■ **ACTIVITY**: Exactly the lines starting at the line containing "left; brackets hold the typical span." and ending at the line containing "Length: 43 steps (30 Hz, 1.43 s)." are to be written out from the listing below, both included.

■ **AVAILABLE DATA**:
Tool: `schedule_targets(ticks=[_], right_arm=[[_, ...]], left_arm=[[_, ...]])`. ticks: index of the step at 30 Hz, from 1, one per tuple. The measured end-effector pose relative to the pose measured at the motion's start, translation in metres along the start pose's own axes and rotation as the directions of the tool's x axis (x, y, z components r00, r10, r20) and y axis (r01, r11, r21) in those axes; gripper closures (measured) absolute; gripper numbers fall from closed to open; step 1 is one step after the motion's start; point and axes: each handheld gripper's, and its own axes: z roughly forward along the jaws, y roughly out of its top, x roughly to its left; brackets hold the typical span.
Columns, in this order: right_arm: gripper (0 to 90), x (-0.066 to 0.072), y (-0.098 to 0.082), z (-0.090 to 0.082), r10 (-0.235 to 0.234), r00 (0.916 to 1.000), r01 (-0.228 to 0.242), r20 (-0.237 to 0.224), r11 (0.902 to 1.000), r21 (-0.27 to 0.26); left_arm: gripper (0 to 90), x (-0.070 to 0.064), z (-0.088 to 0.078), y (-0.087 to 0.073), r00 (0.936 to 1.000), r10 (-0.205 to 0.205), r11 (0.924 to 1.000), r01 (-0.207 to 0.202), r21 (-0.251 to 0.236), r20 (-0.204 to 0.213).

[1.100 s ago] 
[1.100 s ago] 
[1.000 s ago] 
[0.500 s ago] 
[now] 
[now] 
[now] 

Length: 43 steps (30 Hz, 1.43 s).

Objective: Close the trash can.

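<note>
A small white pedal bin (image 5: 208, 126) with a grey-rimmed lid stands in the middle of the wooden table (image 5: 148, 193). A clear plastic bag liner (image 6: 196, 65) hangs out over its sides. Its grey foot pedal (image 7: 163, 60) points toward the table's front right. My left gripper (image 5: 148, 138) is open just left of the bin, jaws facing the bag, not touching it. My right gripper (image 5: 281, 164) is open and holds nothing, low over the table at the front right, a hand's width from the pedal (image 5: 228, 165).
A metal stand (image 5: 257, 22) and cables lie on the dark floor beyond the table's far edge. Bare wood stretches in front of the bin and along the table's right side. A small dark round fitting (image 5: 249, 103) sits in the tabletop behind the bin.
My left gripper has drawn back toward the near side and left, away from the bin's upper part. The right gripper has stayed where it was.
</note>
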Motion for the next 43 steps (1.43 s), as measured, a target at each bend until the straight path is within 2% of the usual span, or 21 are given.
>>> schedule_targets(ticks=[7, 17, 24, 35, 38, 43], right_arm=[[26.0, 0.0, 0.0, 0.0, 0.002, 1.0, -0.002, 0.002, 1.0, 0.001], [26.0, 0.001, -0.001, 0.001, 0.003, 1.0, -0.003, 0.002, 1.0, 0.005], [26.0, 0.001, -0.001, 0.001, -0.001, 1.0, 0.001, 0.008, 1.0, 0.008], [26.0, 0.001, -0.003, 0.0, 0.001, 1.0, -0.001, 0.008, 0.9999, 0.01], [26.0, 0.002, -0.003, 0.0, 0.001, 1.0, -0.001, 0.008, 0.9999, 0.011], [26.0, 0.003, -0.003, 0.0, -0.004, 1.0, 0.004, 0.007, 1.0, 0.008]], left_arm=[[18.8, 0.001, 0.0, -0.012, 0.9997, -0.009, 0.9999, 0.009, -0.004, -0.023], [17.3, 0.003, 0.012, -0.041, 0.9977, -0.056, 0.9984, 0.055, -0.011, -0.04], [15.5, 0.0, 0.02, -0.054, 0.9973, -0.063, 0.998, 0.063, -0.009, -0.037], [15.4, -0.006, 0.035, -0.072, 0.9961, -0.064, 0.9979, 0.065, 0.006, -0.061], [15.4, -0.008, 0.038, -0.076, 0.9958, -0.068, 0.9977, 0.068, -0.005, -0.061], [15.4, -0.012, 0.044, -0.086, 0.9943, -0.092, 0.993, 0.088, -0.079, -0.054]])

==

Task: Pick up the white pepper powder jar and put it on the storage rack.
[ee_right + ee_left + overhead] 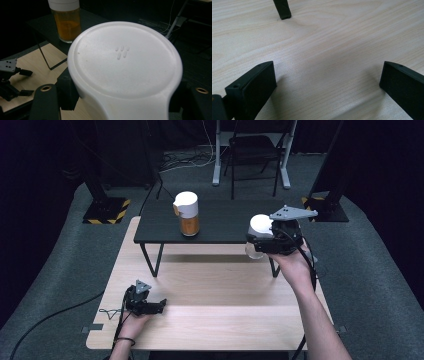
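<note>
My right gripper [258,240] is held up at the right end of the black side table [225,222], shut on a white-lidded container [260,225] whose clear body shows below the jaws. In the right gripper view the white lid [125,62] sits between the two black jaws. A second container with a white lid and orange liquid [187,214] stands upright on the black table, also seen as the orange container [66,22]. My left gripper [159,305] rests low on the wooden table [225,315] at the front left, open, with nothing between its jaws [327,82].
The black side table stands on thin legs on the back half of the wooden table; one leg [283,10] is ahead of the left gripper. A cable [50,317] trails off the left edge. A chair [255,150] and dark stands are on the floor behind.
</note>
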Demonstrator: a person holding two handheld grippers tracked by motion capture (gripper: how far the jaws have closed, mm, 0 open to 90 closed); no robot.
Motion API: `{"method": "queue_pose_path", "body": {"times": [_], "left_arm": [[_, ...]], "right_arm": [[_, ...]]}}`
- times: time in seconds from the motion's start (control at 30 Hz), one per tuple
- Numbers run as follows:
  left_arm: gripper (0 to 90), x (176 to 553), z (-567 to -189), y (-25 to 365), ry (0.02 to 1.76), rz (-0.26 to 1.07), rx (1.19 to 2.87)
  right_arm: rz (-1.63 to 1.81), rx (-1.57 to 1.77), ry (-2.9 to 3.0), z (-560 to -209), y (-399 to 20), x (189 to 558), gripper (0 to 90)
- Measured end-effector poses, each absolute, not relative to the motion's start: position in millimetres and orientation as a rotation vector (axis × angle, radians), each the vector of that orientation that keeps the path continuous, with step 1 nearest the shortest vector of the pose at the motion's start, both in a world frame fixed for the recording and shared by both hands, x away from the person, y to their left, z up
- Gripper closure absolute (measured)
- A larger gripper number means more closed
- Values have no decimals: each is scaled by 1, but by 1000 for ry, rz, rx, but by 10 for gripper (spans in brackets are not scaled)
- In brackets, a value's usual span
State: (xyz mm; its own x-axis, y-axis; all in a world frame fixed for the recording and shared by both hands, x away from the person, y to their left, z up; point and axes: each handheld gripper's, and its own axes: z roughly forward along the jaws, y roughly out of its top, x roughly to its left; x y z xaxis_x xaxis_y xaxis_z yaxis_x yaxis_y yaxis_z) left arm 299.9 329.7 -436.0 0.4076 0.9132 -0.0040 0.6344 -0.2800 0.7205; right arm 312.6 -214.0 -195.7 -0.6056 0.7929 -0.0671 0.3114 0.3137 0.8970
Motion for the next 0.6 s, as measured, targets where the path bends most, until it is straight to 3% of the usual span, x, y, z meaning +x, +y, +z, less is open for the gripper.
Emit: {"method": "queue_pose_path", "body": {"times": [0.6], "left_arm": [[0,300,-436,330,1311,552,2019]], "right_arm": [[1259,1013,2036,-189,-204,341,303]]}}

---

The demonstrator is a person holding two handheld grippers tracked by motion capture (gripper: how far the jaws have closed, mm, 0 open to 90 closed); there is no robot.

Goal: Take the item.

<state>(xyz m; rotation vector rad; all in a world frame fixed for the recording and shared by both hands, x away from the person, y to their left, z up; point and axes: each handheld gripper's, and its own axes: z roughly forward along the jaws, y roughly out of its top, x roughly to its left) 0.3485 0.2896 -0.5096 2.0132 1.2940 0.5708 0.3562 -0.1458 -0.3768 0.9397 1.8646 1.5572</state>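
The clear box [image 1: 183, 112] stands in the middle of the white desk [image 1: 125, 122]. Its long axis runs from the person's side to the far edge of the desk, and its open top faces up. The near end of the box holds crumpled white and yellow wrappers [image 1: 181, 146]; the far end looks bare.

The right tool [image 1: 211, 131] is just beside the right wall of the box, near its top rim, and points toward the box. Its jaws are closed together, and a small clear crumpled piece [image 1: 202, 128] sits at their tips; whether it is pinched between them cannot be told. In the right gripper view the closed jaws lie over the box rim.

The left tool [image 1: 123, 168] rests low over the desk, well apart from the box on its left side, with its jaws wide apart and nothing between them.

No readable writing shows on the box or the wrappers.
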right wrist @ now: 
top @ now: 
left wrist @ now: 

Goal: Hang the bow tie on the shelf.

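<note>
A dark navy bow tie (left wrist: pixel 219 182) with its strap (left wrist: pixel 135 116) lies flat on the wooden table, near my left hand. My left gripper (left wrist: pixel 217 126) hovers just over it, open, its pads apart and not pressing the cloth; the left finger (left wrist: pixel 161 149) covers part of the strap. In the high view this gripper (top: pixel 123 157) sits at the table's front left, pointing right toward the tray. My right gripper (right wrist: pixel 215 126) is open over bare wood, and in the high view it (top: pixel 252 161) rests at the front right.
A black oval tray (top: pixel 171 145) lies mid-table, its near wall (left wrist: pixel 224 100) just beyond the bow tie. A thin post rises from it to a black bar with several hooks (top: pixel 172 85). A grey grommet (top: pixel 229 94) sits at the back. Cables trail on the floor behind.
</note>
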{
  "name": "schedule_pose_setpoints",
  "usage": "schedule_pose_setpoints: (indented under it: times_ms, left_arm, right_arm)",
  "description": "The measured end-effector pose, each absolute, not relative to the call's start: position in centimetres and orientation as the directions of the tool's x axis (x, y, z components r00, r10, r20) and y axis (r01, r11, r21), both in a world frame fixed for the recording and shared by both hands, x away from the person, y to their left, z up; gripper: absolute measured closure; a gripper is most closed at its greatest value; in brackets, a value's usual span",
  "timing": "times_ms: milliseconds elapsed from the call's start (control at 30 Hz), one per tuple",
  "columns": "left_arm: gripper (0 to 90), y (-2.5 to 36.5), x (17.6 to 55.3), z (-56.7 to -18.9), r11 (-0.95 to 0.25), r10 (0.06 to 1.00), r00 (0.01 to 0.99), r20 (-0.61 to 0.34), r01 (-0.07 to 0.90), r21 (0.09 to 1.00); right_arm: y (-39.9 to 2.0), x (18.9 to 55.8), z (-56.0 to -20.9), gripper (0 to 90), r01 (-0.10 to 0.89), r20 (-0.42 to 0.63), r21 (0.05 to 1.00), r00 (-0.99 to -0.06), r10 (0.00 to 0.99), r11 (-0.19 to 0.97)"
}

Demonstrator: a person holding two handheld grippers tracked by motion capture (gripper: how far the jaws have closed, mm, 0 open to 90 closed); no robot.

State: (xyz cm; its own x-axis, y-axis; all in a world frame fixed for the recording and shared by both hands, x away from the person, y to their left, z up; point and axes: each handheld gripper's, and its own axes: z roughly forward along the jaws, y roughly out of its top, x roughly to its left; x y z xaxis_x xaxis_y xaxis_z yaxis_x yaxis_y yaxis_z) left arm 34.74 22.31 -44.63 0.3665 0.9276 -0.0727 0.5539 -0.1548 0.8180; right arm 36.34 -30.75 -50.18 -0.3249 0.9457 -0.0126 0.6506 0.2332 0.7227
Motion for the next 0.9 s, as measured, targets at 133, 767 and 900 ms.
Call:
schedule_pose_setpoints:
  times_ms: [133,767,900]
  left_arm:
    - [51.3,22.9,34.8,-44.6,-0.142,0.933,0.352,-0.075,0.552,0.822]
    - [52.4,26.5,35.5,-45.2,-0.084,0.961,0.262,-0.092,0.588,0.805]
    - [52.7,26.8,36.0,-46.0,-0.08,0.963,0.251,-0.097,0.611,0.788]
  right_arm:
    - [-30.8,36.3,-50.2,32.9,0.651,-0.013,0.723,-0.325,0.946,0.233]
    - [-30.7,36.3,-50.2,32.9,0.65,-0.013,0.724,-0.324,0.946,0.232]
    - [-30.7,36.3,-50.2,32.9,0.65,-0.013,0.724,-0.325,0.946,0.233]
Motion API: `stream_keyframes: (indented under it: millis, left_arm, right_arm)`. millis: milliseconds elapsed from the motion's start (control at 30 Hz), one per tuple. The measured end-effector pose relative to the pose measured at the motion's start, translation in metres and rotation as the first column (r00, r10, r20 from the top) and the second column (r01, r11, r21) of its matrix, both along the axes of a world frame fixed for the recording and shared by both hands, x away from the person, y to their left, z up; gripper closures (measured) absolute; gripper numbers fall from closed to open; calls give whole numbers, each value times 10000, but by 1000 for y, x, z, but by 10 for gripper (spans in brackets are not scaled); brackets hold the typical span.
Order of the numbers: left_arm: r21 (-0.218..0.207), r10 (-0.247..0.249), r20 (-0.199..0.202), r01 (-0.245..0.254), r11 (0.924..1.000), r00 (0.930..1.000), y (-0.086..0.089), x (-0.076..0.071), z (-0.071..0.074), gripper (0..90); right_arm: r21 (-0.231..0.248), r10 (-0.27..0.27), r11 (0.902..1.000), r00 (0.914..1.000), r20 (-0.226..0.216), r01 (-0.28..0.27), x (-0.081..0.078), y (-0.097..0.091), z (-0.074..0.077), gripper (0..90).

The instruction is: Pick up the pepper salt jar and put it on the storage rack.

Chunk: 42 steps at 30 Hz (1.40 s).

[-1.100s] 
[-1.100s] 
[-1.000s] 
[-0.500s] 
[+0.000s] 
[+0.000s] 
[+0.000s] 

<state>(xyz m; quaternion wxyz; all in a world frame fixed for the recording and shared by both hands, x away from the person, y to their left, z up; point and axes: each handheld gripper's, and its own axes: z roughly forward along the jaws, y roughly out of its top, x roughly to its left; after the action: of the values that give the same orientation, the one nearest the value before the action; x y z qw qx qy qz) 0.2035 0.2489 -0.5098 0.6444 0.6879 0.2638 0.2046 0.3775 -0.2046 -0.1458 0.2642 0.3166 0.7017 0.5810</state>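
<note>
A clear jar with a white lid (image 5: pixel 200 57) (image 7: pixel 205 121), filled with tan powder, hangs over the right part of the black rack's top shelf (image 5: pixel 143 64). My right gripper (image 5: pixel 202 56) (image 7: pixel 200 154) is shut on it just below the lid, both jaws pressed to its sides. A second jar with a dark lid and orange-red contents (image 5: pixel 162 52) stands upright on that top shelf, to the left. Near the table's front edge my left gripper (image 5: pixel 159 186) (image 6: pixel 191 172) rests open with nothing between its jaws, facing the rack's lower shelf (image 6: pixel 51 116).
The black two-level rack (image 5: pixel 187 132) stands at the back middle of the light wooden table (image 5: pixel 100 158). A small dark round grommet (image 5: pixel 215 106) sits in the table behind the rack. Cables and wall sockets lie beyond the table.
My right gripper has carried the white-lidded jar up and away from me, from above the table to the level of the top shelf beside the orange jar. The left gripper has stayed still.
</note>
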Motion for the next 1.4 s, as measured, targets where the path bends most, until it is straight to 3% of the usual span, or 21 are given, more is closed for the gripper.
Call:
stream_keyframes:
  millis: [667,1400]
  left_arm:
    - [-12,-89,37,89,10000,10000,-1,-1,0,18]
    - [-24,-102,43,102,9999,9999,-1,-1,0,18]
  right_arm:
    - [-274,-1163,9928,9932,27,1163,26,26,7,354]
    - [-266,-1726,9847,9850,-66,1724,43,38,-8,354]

■ **OUTPUT FOR THIS TASK**:
Tool: `schedule_targets(ticks=[_], right_arm=[[_, ...]], left_arm=[[_, ...]])`. ticks: index of the step at 30 Hz, from 1, one per tuple. The measured end-effector pose relative to the pose measured at the motion's start, translation in metres along the start pose's own axes and rotation as the directions of the tool's x axis (x, y, z components r00, r10, r20) and y axis (r01, r11, r21) in those axes; gripper closures (measured) absolute; gripper numbers fall from closed to open; step 1 is one step after the motion's start; point and axes: each handheld gripper's, and its own axes: z roughly forward along the jaws, y roughly out of its top, x roughly to its left; brackets hold the typical span.
Columns, in this order: right_arm: gripper (0 to 90), x (-0.066 to 0.072), y (-0.098 to 0.082), z (-0.090 to 0.082), r10 (-0.235 to 0.234), r00 (0.916 to 1.000), r01 (-0.228 to 0.242), r20 (-0.237 to 0.224), r11 (0.902 to 1.000), r21 (-0.27 to 0.26); left_arm: gripper (0 to 90), x (-0.070 to 0.064), z (-0.088 to 0.078), y (-0.087 to 0.073), r00 (0.936 to 1.000), r10 (-0.205 to 0.205), r11 (0.924 to 1.000), r01 (-0.207 to 0.202), r21 (-0.251 to 0.236), r20 (-0.204 to 0.213).

[1.100 s ago] 
[1.100 s ago] 
[1.000 s ago] 
[0.500 s ago] 
[now] 
[now] 
[now] 

Length: 43 steps (30 Hz, 1.43 s).

What needed an answer now has one.